Directions: Each line below is to be copied exactly; images do not go into the copy.

Dataset items:
_ _ _ _

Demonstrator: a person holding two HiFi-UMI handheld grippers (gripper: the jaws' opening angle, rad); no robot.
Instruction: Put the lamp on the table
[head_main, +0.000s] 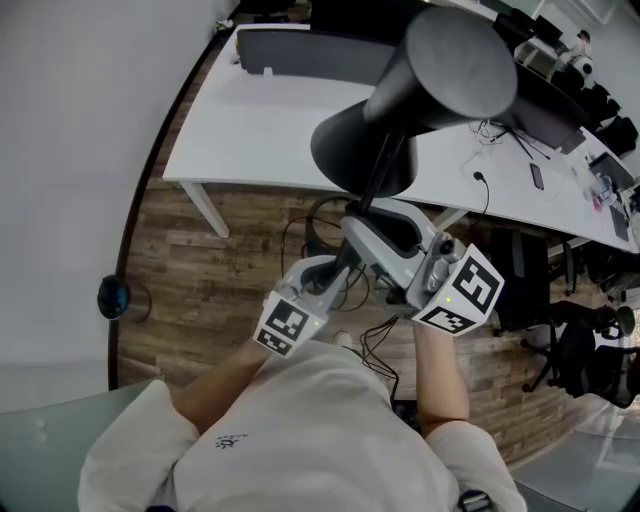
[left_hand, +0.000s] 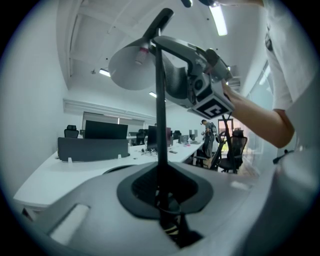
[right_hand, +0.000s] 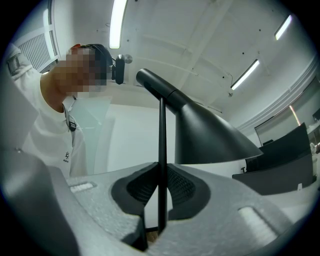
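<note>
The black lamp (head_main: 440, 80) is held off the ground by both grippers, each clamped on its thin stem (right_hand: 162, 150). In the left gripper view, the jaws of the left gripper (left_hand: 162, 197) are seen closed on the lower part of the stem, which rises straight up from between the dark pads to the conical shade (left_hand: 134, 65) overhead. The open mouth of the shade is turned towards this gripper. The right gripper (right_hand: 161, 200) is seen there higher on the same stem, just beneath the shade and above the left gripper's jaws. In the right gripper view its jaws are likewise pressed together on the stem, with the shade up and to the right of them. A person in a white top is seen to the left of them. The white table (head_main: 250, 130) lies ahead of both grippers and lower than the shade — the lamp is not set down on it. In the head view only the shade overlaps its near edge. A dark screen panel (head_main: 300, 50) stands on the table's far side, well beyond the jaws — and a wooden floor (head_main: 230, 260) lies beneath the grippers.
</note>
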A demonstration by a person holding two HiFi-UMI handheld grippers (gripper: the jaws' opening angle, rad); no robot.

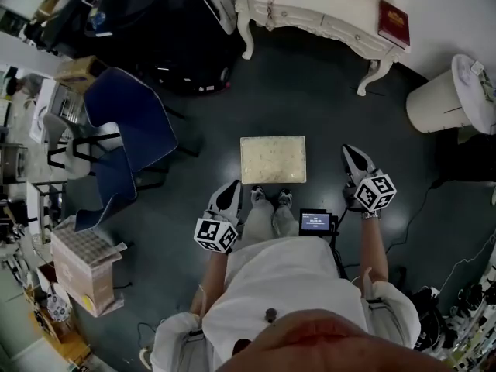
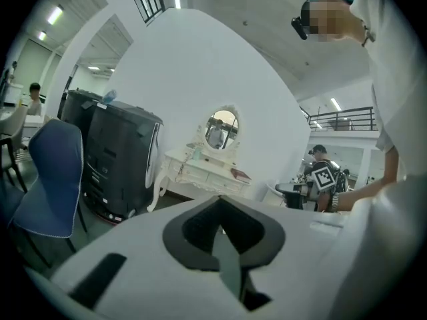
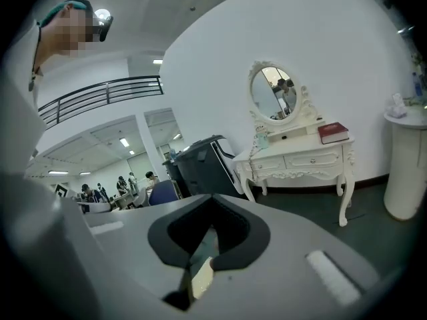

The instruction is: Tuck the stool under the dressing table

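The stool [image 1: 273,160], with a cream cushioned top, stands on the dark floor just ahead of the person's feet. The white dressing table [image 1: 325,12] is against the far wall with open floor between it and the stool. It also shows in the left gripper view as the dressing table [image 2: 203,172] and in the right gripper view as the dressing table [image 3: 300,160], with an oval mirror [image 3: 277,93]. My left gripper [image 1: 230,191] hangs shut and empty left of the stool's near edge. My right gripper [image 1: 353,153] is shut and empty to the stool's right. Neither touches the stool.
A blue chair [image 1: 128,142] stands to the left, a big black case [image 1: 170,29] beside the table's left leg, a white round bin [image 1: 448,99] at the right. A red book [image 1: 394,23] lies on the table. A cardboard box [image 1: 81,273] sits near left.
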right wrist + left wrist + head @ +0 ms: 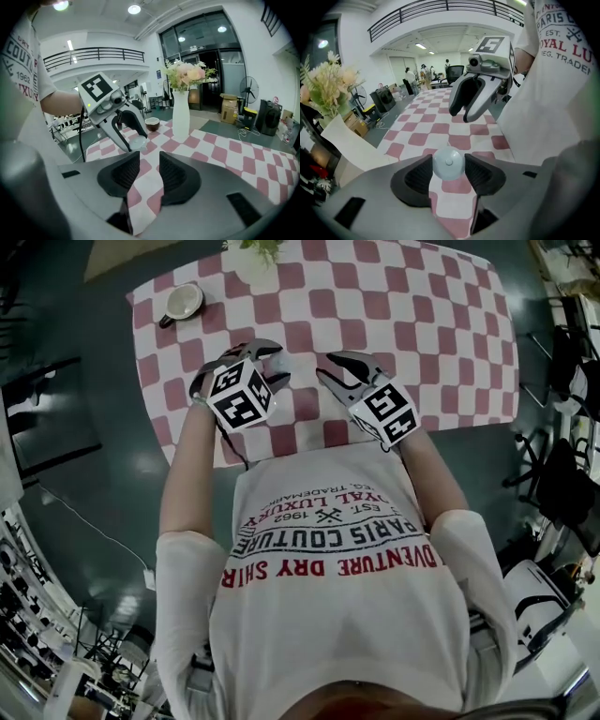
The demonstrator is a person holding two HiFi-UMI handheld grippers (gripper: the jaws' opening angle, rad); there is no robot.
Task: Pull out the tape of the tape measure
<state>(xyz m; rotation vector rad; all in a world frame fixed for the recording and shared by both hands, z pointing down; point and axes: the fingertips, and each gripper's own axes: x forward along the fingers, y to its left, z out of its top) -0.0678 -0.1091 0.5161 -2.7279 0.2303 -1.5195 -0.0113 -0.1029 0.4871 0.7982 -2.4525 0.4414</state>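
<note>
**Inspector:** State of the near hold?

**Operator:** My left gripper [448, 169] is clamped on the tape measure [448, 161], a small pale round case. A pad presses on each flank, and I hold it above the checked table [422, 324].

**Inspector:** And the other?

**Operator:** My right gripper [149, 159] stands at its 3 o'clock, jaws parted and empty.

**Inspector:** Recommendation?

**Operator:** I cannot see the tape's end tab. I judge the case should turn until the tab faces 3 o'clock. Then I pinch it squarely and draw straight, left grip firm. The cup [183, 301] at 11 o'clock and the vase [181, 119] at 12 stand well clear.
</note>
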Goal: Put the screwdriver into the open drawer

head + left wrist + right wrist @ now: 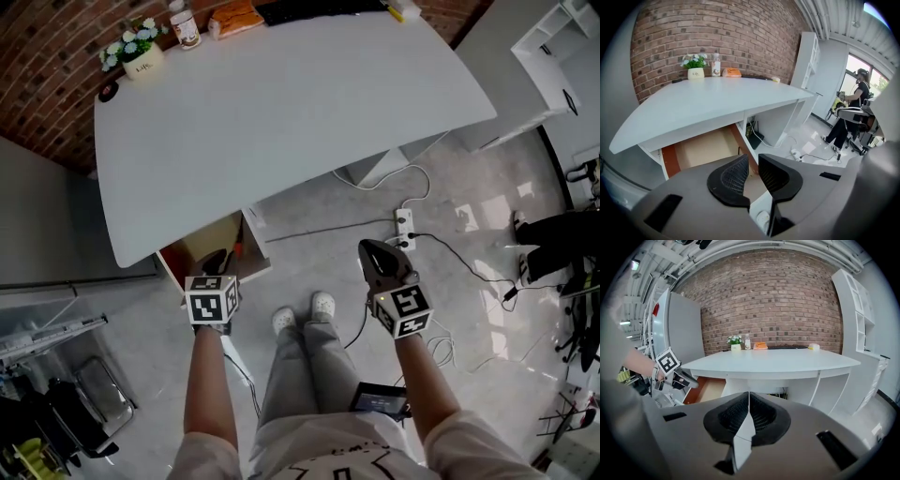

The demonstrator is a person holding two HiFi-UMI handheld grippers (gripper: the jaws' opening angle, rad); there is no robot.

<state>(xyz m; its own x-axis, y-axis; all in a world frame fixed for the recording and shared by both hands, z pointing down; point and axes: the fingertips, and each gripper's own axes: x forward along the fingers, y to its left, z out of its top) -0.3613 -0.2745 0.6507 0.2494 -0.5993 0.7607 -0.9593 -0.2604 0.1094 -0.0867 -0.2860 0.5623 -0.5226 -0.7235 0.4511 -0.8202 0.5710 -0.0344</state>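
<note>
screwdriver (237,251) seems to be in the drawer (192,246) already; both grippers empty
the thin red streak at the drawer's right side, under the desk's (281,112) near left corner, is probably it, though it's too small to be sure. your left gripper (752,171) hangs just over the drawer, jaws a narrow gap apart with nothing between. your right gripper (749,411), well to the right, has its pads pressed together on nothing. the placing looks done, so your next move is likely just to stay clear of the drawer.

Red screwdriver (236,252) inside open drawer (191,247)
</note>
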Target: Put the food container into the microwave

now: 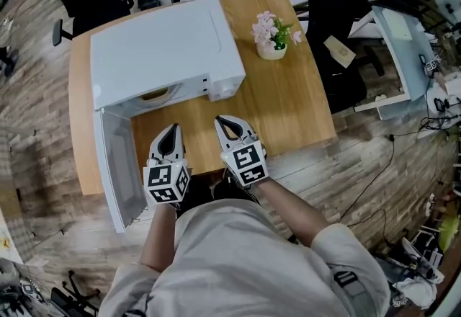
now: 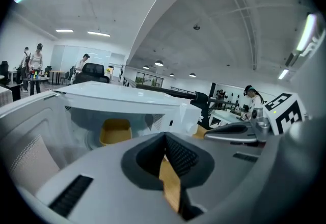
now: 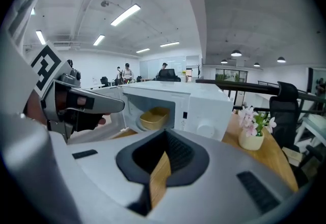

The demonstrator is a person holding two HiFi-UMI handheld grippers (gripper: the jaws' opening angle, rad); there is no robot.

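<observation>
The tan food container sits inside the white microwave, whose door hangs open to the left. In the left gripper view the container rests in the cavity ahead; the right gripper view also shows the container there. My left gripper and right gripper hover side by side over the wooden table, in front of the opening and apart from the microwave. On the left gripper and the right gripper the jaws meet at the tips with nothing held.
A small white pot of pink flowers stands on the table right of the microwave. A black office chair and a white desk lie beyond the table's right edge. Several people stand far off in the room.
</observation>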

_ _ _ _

Answer:
Demonstrator: a person holding two HiFi-UMI handheld grippers (gripper: the jaws' opening angle, rad); no robot.
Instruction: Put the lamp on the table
[head_main, +0.000s] 
[left_hand, +0.000s] 
[right_hand, +0.000s] 
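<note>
The black lamp (head_main: 440, 80) is held off the ground by both grippers, each clamped on its thin stem (right_hand: 162, 150). In the left gripper view, the jaws of the left gripper (left_hand: 162, 197) are seen closed on the lower part of the stem, which rises straight up from between the dark pads to the conical shade (left_hand: 134, 65) overhead. The open mouth of the shade is turned towards this gripper. The right gripper (right_hand: 161, 200) is seen there higher on the same stem, just beneath the shade and above the left gripper's jaws. In the right gripper view its jaws are likewise pressed together on the stem, with the shade up and to the right of them. A person in a white top is seen to the left of them. The white table (head_main: 250, 130) lies ahead of both grippers and lower than the shade — the lamp is not set down on it. In the head view only the shade overlaps its near edge. A dark screen panel (head_main: 300, 50) stands on the table's far side, well beyond the jaws — and a wooden floor (head_main: 230, 260) lies beneath the grippers.
</note>
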A demonstration by a person holding two HiFi-UMI handheld grippers (gripper: the jaws' opening angle, rad); no robot.


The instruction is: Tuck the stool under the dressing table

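The stool [image 1: 273,160], with a cream cushioned top, stands on the dark floor just ahead of the person's feet. The white dressing table [image 1: 325,12] is against the far wall with open floor between it and the stool. It also shows in the left gripper view as the dressing table [image 2: 203,172] and in the right gripper view as the dressing table [image 3: 300,160], with an oval mirror [image 3: 277,93]. My left gripper [image 1: 230,191] hangs shut and empty left of the stool's near edge. My right gripper [image 1: 353,153] is shut and empty to the stool's right. Neither touches the stool.
A blue chair [image 1: 128,142] stands to the left, a big black case [image 1: 170,29] beside the table's left leg, a white round bin [image 1: 448,99] at the right. A red book [image 1: 394,23] lies on the table. A cardboard box [image 1: 81,273] sits near left.
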right wrist + left wrist + head @ +0 ms: 
The demonstrator is a person holding two HiFi-UMI handheld grippers (gripper: the jaws' opening angle, rad); there is no robot.
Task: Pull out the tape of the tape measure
<state>(xyz m; rotation vector rad; all in a world frame fixed for the recording and shared by both hands, z pointing down; point and axes: the fingertips, and each gripper's own axes: x forward along the fingers, y to its left, z out of its top) -0.0678 -0.1091 0.5161 -2.7279 0.2303 -1.5195 -0.0113 -0.1029 0.4871 0.7982 -2.4525 0.4414</state>
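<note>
**Inspector:** State of the near hold?

**Operator:** My left gripper [448, 169] is clamped on the tape measure [448, 161], a small pale round case. A pad presses on each flank, and I hold it above the checked table [422, 324].

**Inspector:** And the other?

**Operator:** My right gripper [149, 159] stands at its 3 o'clock, jaws parted and empty.

**Inspector:** Recommendation?

**Operator:** I cannot see the tape's end tab. I judge the case should turn until the tab faces 3 o'clock. Then I pinch it squarely and draw straight, left grip firm. The cup [183, 301] at 11 o'clock and the vase [181, 119] at 12 stand well clear.
</note>
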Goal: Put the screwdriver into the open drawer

head + left wrist + right wrist @ now: 

The demonstrator is a person holding two HiFi-UMI handheld grippers (gripper: the jaws' opening angle, rad); there is no robot.

<state>(xyz m; its own x-axis, y-axis; all in a world frame fixed for the recording and shared by both hands, z pointing down; point and axes: the fingertips, and each gripper's own axes: x forward along the fingers, y to its left, z out of its top) -0.3613 -0.2745 0.6507 0.2494 -0.5993 0.7607 -0.9593 -0.2604 0.1094 -0.0867 -0.2860 0.5623 -0.5226 -0.7235 0.4511 -0.8202 0.5710 -0.0344</state>
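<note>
screwdriver (237,251) seems to be in the drawer (192,246) already; both grippers empty
the thin red streak at the drawer's right side, under the desk's (281,112) near left corner, is probably it, though it's too small to be sure. your left gripper (752,171) hangs just over the drawer, jaws a narrow gap apart with nothing between. your right gripper (749,411), well to the right, has its pads pressed together on nothing. the placing looks done, so your next move is likely just to stay clear of the drawer.

Red screwdriver (236,252) inside open drawer (191,247)
</note>
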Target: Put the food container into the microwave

now: 
now: 
now: 

The demonstrator is a person holding two HiFi-UMI handheld grippers (gripper: the jaws' opening angle, rad); there is no robot.

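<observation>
The tan food container sits inside the white microwave, whose door hangs open to the left. In the left gripper view the container rests in the cavity ahead; the right gripper view also shows the container there. My left gripper and right gripper hover side by side over the wooden table, in front of the opening and apart from the microwave. On the left gripper and the right gripper the jaws meet at the tips with nothing held.
A small white pot of pink flowers stands on the table right of the microwave. A black office chair and a white desk lie beyond the table's right edge. Several people stand far off in the room.
</observation>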

With this, the answer is done.